NZ has no problem paying all eligible retirees a standard basic aged pension, since 1938, all without any ridiculous asset or income tests. No hordes of pensioners clogging up Centrelink offices over the Tasman, unlike the disaster we see here.

The hordes at Centrelink are about to get much, much, bigger due to the cessation of grandfathered commissions. Lots of older Australians currently rely on their financial adviser to help them with age pension and aged care matters. They pay for this assistance via a small commission deducted from their superannuation. The amount paid is nowhere near enough to cover the adviser's time and excessive regulatory costs, but advisers do it because of the cross subsidy from other low involvement clients inherent in the commission system. That is all about to end, and Centrelink offices will be absolutely swamped.
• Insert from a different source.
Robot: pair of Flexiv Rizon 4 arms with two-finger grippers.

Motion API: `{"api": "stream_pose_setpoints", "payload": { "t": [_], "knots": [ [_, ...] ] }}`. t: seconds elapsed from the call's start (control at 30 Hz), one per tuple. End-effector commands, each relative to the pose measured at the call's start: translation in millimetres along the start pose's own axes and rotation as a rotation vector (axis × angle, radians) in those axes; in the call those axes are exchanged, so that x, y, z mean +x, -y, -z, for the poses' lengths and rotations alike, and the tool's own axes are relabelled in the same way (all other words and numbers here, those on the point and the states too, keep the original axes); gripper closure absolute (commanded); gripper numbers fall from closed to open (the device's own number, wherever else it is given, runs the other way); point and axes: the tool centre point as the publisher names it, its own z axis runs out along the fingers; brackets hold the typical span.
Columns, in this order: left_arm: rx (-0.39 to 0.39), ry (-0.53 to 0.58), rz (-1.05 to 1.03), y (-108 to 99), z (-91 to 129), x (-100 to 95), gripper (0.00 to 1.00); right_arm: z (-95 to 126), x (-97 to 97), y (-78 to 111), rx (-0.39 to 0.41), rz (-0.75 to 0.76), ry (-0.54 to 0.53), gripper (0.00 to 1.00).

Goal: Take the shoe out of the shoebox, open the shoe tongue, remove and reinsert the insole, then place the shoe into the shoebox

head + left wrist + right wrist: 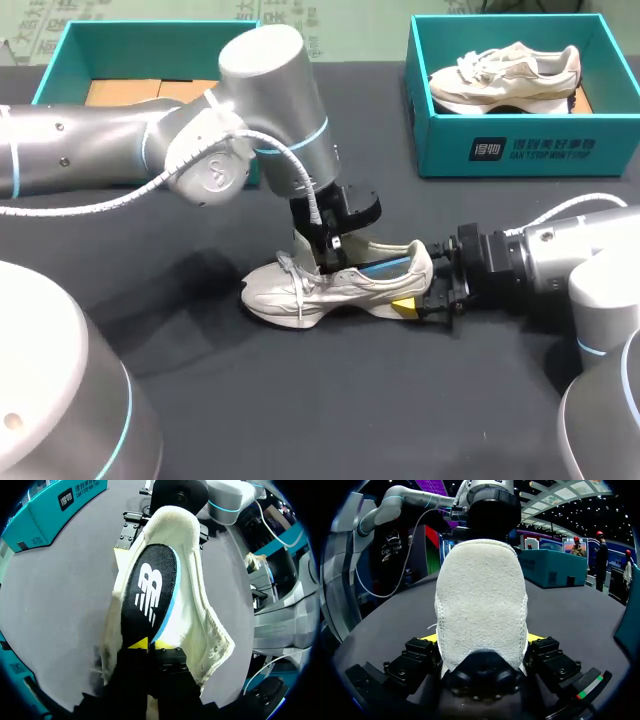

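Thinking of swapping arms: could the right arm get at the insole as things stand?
Probably not. The right gripper is shut on the heel of the shoe from outside, and the left gripper sits in its opening over the insole. The right would have to let go first.

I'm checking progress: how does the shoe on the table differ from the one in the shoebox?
The table shoe sits on the black table, heel clamped by the right gripper; the boxed shoe lies untouched in its teal shoebox. The table shoe shows a blue-edged insole; the boxed shoe shows none. Both are cream sneakers.
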Motion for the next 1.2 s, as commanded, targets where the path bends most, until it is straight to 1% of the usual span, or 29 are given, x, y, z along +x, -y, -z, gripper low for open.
{"api": "stream_pose_setpoints", "payload": {
  "t": [0.03,0.17,0.33,0.47,0.63,0.83,0.97,1.1,1.2],
  "knots": [
    [0.130,-0.002,-0.014,-10.1,8.7,2.2,1.00,-1.2,1.2,1.5,0.004,0.000,0.001,1.00],
    [0.173,0.005,-0.036,-6.2,15.5,7.6,1.00,-1.2,1.2,1.5,0.004,0.000,0.001,1.00],
    [0.199,0.031,-0.063,0.7,24.4,15.1,1.00,-1.2,1.2,1.5,0.004,0.000,0.001,1.00],
    [0.241,0.047,-0.083,5.0,34.1,19.7,1.00,-1.2,1.2,1.5,0.004,0.000,0.001,1.00],
    [0.277,0.090,-0.090,10.7,46.8,22.6,1.00,-1.2,1.2,1.5,0.004,0.000,0.001,1.00],
    [0.301,0.151,-0.097,22.8,59.2,24.7,1.00,-1.2,1.2,1.5,0.004,0.000,0.001,1.00],
    [0.290,0.189,-0.096,34.7,63.5,23.6,1.00,-1.2,1.2,1.5,0.004,0.000,0.001,1.00],
    [0.246,0.252,-0.089,51.6,61.2,21.9,1.00,-1.2,1.2,1.5,0.004,0.000,0.001,1.00],
    [0.216,0.275,-0.091,63.9,58.5,19.0,1.00,-1.2,1.2,1.5,0.004,0.000,0.001,1.00]
  ]
}}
Personally, I'll be telling anyone who can't afford the true cost of my advice to go and clog up the waiting room of their local federal member. Both Labor & Liberal have been instrumental in making professional financial advice much more expensive and harder to access. The politicians who created this problem need to hear first hand from the people affected.

Agree with you Steve. I know a lot of smart people who think NZ has done well: no super tax concessions but universal age pension. One possible way for Australia to go would be to make at least some (half?) of our Age Pension universal, but cut back on the generosity of the super tax breaks as an offset to the fiscal cost of the additional pensions. Transitions are always hard though and I reckon the political will is lacking.